At a Glance
- Tasks: Develop and evaluate generative models through manual and automatic assessments.
- Company: Leading recruitment agency in Greater London with a focus on innovation.
- Benefits: Competitive salary, flexible working hours, and opportunities for skill development.
- Why this job: Join a dynamic team and shape the future of AI technology.
- Qualifications: Associate's degree in STEM and basic knowledge of Python, Unix, and SQL required.
- Other info: Collaborative environment with strong emphasis on communication and problem-solving.
The predicted salary is between 36000 - 60000 Β£ per year.
A leading recruitment agency is looking for additional data analysts in Greater London, focused on developing manual and automatic evaluations for generative models.
Responsibilities include:
- Prototyping evaluation protocols
- Conducting in-house ratings
- Collaborating with engineers to identify model gaps
Candidates should have an Associate's degree in a STEM field and basic knowledge of Python, Unix, and SQL. Strong communication and problem-solving skills are essential for this role.
AI Evaluation Analyst - Quality Metrics & Data in London employer: Morgan McKinley
Contact Detail:
Morgan McKinley Recruiting Team
StudySmarter Expert Advice π€«
We think this is how you could land AI Evaluation Analyst - Quality Metrics & Data in London
β¨Tip Number 1
Network like a pro!
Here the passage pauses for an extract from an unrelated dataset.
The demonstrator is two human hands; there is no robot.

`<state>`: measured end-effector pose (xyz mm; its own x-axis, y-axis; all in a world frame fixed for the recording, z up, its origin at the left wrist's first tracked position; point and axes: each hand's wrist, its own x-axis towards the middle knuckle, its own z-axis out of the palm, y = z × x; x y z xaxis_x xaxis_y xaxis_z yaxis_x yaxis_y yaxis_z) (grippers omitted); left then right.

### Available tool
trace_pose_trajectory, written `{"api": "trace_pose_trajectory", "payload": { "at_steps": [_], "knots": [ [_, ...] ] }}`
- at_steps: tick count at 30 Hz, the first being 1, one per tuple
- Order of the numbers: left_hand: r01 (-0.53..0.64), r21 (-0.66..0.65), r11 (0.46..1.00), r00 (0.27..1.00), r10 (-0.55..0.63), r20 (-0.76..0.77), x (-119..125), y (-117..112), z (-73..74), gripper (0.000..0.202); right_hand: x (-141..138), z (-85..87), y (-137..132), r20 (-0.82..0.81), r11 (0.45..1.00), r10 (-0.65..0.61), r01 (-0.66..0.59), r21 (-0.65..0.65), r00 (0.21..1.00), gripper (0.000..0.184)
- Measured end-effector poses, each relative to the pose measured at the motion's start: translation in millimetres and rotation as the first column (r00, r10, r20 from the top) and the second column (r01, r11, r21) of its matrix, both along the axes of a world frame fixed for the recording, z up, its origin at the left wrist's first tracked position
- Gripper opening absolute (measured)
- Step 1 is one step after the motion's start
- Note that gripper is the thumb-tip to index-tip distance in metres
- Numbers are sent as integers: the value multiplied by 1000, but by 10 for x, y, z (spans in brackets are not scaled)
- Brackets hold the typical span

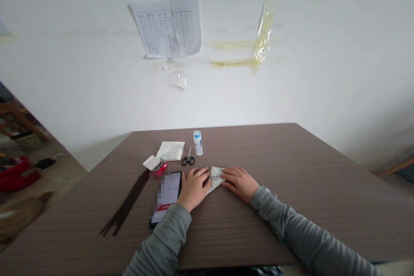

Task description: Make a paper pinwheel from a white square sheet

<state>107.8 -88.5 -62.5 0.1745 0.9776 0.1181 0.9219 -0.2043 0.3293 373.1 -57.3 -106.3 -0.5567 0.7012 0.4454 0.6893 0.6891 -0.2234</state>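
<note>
A small folded piece of white paper [216,177] with dark line drawings lies on the brown table between my two hands. At its left edge rests my left hand [195,187], fingers stretched forward and slightly apart, the thumb side touching the paper. My right hand [241,183] lies flat with its fingertips over the paper's right edge. Both hands are open, palms down. Just left of my left hand is a phone [168,194] with its screen lit, partly blurred out.
Scissors [188,158], a white glue bottle [198,143] and a folded paper sheet [170,151] lie farther back. Left of them are an open red box [158,166] of small items and several dark thin sticks [126,202]. Behind the table [291,155] rises a white wall [252,99].
</note>
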Motion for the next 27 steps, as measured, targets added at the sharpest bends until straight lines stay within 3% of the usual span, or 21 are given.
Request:
{"api": "trace_pose_trajectory", "payload": {
  "at_steps": [10,20,27],
  "knots": [
    [17,22,1000,1000,-17,-11,-15,0,-42,49,5,-34,23,61,999,0,3,-46,998,36],
    [24,-17,1000,998,-25,-65,22,-47,108,45,-1,-23,52,46,978,-11,20,-209,999,45],
    [-16,15,1000,997,17,-76,84,-91,163,39,-16,88,7,-9,955,-50,45,-294,999,50]
  ]
}}
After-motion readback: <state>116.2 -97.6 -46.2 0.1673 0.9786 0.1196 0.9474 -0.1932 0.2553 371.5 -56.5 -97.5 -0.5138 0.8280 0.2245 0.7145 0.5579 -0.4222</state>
Reach out to folks in the industry, attend meetups, or join online forums. The more connections we make, the better our chances of landing that AI Evaluation Analyst gig.
β¨Tip Number 2
Show off your skills! Create a portfolio showcasing your work with Python, SQL, and any evaluation protocols you've developed. This will help us stand out when chatting with potential employers.
β¨Tip Number 3
Practice makes perfect! Prepare for interviews by simulating common questions related to data analysis and problem-solving. We can even do mock interviews together to boost our confidence.
β¨Tip Number 4
Apply through our website! Itβs super easy and gives us a direct line to the hiring team. Plus, we can tailor our applications to highlight our strengths in quality metrics and data analysis.
We think you need these skills to ace AI Evaluation Analyst - Quality Metrics & Data in London
Some tips for your application π«‘
Tailor Your CV: Make sure your CV highlights your relevant skills and experiences that match the job description. We want to see how your background in STEM and any experience with Python, Unix, or SQL can shine through!
Craft a Compelling Cover Letter: Your cover letter is your chance to tell us why you're the perfect fit for the AI Evaluation Analyst role. Share specific examples of your problem-solving skills and any projects where you've developed evaluation protocols.
Show Off Your Communication Skills: Since strong communication is key for this role, make sure your application reflects that. Use clear and concise language, and donβt hesitate to showcase any collaborative projects youβve worked on with engineers or teams.
Apply Through Our Website: We encourage you to apply directly through our website! Itβs the best way for us to receive your application and ensures youβre considered for the role. Plus, itβs super easy to do!
How to prepare for a job interview at Morgan McKinley
β¨Know Your Tech
Brush up on your Python, Unix, and SQL skills before the interview. Be ready to discuss how you've used these tools in past projects or coursework. This will show that youβre not just familiar with the basics but can apply them effectively.
β¨Understand Evaluation Protocols
Familiarise yourself with both manual and automatic evaluation methods for generative models. Be prepared to talk about any relevant experience you have prototyping evaluation protocols or conducting ratings, as this will demonstrate your hands-on knowledge.
β¨Communicate Clearly
Strong communication skills are a must for this role. Practice explaining complex concepts in simple terms, as you may need to collaborate with engineers. Think of examples where you successfully communicated technical information to non-technical audiences.
β¨Problem-Solving Mindset
Prepare to showcase your problem-solving skills. Think of specific challenges you've faced in data analysis and how you approached them. This will help illustrate your analytical thinking and ability to identify model gaps, which is crucial for the role.